Voilà la fée partie direct à la buvette. Nous la perdîmes de vue mais elle réapparut dix minutes plus tard en semblant faire rouler deux lunes argentées dans le creux de ses mains, très satisfaite de son petit effet.

– Ils ont deux albums, vois-tu matou ?

– Ah ! Tant mieux. Mais les pochettes ?

– C’est plus léger comme ça ! Tu crois que je peux faire voler indéfiniment des poids sans me fatiguer ?

– Tu ne peux pas ?

– Pas sans recharger mes batteries, si je puis dire… Et puis comme on n’en a pas besoin, j’ai jeté les pochettes dans la Saône !

– Oh !

– Bon d’ailleurs je vais aller mettre les disques dans ta sous-pente.

 

Odette partit tandis que le Macadam Bazar remballait ses instruments. Riton et George s’envolèrent d’un même élan en direction de la Croix Rousse, preuve s’il en faut que ses deux là ont des affaires en commun. De notre félin côté nous n’étions pas tout à fait calmés et, hilares, on chantait à tue-tête la fin de « Ça serait bien – C’est vrai qu’au fond ch’uis qu’un salaud, si j’étais un chat monsieur… si j’étais un chat… j’ boufferais des oiseaux ! » Sur ces entrefaites la fée fait retour, nous entend et pique une colère magnifique :

– Non ! Non ! J’ai dit non ! On ne bouffe pas des oiseaux ! C’est compris ? Toi Passe-passe ! T’en bouffes des oiseaux ?

– Pas trop.

– Non ! Non ! C’est pas pas trop ! C’est jamais ! Jamais on bouffe des oiseaux ! C’est compris ? Toi Aïcha ! T’en bouffes des oiseaux ?
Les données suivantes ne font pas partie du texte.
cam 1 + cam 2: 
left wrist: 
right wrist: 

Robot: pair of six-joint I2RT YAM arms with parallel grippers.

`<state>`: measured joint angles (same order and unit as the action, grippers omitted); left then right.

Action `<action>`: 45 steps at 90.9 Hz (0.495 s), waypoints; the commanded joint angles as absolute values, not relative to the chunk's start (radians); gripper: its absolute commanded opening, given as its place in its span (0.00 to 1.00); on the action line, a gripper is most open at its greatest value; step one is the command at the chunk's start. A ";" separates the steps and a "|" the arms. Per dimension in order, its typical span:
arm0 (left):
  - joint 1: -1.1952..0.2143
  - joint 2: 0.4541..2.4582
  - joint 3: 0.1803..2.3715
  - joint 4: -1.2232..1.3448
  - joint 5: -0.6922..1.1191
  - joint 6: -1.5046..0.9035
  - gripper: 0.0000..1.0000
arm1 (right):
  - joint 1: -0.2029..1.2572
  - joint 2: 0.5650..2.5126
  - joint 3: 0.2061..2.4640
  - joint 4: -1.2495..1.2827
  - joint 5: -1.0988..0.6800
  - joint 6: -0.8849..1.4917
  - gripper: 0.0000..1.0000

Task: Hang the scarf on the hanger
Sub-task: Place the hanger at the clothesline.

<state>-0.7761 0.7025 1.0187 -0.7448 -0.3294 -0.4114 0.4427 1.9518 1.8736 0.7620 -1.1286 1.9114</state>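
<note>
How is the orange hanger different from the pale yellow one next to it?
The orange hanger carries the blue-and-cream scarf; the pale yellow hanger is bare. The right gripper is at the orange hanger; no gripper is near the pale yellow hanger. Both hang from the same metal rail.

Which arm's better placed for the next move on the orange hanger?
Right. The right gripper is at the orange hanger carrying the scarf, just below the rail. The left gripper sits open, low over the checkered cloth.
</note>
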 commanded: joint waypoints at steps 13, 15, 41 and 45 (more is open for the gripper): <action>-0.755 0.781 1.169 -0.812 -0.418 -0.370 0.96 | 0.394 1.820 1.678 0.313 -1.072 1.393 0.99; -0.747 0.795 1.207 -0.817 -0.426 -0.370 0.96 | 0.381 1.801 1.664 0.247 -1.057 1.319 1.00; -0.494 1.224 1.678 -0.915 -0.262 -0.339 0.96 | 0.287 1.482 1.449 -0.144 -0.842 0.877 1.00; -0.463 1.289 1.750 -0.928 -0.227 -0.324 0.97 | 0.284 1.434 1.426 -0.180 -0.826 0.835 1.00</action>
– Non madame, répondit Aïcha de sa petite voix fluette et en baissant la tête.

– Je ne veux pas qu’on bouffe des oiseaux ! Jamais ! Jamais ! Jamais !

– Mais enfin Odette ! Calme-toi ! Tu sais bien que nous on est surtout des glaneurs. Les oiseaux c’est vraiment exceptionnel. Et que des qu’on connaît pas !

– J ’m’en fous ! Je ne veux pas d’exception ! Sinon je vous laisse sur ce toit et c’est la fourrière qui viendra vous récupérer !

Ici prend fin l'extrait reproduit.